Problem description: Give the data again exactly, stopping after the "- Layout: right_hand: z" line.

Given data:
+ + + + + + +
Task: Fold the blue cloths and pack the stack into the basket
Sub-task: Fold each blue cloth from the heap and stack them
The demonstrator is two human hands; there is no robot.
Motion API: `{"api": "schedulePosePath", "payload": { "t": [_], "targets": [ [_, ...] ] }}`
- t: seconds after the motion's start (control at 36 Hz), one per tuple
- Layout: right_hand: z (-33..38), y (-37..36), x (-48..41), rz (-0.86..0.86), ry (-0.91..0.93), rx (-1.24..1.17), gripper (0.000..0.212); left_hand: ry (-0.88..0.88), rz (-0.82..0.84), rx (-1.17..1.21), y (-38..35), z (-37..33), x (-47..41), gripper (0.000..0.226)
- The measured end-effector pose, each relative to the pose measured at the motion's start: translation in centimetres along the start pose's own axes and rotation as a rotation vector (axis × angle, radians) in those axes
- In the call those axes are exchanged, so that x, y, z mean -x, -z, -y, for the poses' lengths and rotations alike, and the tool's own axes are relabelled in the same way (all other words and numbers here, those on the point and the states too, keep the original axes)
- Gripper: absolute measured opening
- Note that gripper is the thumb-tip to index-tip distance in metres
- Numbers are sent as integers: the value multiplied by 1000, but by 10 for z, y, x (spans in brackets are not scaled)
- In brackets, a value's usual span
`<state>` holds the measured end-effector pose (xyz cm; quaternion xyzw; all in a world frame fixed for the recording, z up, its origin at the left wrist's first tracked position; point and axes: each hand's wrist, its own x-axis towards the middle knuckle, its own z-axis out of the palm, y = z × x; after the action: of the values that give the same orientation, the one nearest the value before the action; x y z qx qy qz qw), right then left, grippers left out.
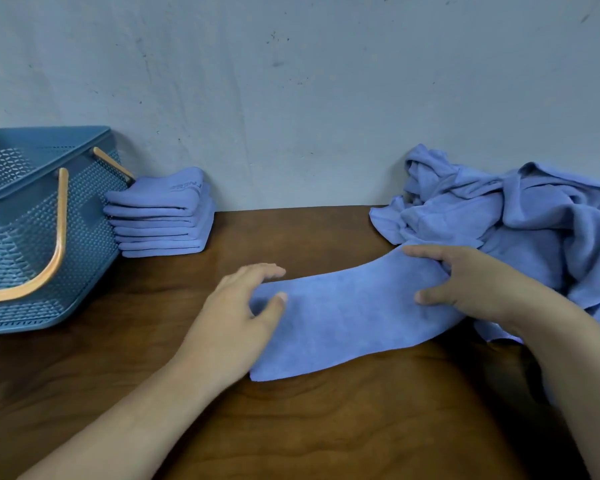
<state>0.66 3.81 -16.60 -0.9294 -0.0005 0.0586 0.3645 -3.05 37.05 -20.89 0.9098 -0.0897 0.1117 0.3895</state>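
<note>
- The cloth [347,320] being worked on is a soft, matte, periwinkle-blue piece. It lies as one long band across the middle of the brown wooden counter [291,427]. Its surface is smooth with a faint nap and its long edges are clean. The band bows gently and rises towards its right end.
- The left hand [236,317] sits over the band's left end. Its thumb lies on top of the fabric and its fingers reach, nearly straight and loosely spread, past the far edge. It is a little blurred, and nothing is curled round the cloth there.
- The right hand [471,282] has hold of the right end. The thumb lies on top near the front edge, the forefinger runs along the far edge, and the other fingers are tucked in with fabric bunched against them. That end is lifted slightly off the wood.
- Just behind and beside the right hand is a rumpled heap of unfolded cloths [534,220] in the same blue. It is creased and mounded against the wall [291,81], and its front edge overlaps the band's right end.
- At the back left a neat stack of folded cloths [160,216] stands square, with its layers showing as tidy rounded folds. Dark lettering on the top one is too small for me to read.
- The stack touches the side of a teal-blue plastic basket [32,216] with perforated, woven-look walls and two tan handles. The basket stands at the counter's left end, and I can see no cloth in the part of it in view.
</note>
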Motion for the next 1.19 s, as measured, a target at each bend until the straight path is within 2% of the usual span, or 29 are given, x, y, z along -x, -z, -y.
{"api": "schedulePosePath", "payload": {
  "t": [0.08,0.36,0.5,0.64,0.72,0.81,0.97,1.08,1.19],
  "targets": [
    [6,-1,4,-37,50,12,73,-60,17,-28,7,11,-8,22],
    [46,-44,16,-354,357,-217,56,11,61,30,-1,25,-16,32],
    [79,-84,26,-442,546,-183,53,21,9,88,-2,25,-17,35],
    [93,-127,29,-407,762,-59,42,32,-48,342,4,11,-11,38],
    [90,-142,31,-295,822,-21,44,153,-101,467,6,5,-12,26],
    [87,-142,31,-253,833,-40,46,214,-87,478,6,10,-17,33],
    [84,-137,30,-156,808,-25,46,141,1,461,0,19,-20,34],
    [76,-122,33,-85,769,335,75,160,-46,469,0,21,-20,30],
    [68,-101,38,-96,635,541,76,194,-64,435,1,23,-23,30]
  ]
}}
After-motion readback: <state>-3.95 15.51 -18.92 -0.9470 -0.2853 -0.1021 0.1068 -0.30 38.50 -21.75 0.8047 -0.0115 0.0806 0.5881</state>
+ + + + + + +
Completed exercise:
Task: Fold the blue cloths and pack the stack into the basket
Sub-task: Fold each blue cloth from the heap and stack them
The demonstrator is two human hands; there is no robot.
Motion API: `{"api": "schedulePosePath", "payload": { "t": [_], "targets": [ [_, ...] ] }}`
- t: seconds after the motion's start (control at 36 Hz), one per tuple
- Layout: right_hand: z (-33..38), y (-37..36), x (-48..41), rz (-0.86..0.86), ry (-0.91..0.93), rx (-1.24..1.17), gripper (0.000..0.212); left_hand: ry (-0.88..0.88), rz (-0.82..0.84), rx (-1.17..1.21), y (-38..35), z (-37..33), x (-47..41), gripper (0.000..0.226)

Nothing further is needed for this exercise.